Towards Breaking the Language and Modality Barrier: Learning Cross-lingual Cross-modal Semantic Representations

From International Center for Computational Logic

Towards Breaking the Language and Modality Barrier: Learning Cross-lingual Cross-modal Semantic Representations

Talk by Achim Rettinger
Information retrieval and machine learning approaches are running in the background of most of the applications we use in our daily digital life. The assistance they are providing is manifold, but relies on a set of core content processing tasks requiring compatible content representations. However, this is rarely the case in real-world scenarios.

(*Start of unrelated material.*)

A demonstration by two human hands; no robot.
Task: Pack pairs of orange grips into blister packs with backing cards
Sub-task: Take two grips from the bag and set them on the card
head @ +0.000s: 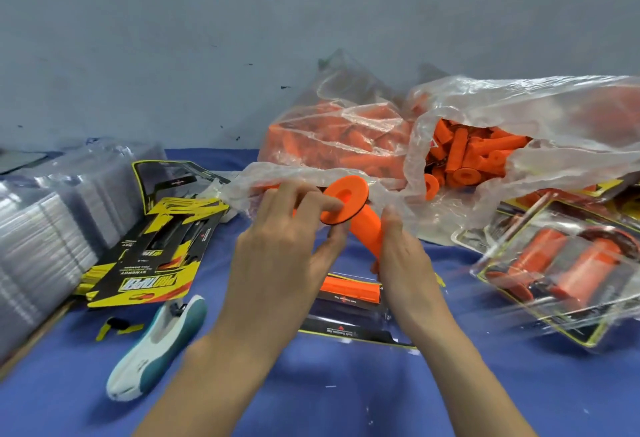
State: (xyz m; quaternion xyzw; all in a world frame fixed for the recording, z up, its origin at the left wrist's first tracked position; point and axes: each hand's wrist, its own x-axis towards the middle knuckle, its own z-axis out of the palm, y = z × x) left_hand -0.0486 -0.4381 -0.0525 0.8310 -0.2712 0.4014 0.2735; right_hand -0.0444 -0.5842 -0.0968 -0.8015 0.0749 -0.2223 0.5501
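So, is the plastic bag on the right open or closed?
Open: the plastic bag gapes at its mouth, with orange grips showing bare inside.

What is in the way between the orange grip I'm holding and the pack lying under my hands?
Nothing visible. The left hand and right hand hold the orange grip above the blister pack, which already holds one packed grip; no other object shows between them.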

This talk is concerned with shared representation formalisms for content encoded in heterogeneous modalities. The heterogeneity may result from intra-modal varieties, like text in different languages for the modality of natural language, or by the different modalities themselves, like when relating text to images. I will present three ways to obtain a joint representation of heterogeneously represented content. The first one is based on explicit semantics as encoded in knowledge graphs, the second one extends this approach by adding implicit semantics extracted from large data sets and the final one relies on joint learning without utilizing explicit semantics.

The presented approaches contribute to the long standing challenges of braking the language and modality barriers which enables the joint semantic processing of content in originally incompatible representation formalisms. This constitutes a fundamental building block for a more human-notion of semantic data analytics.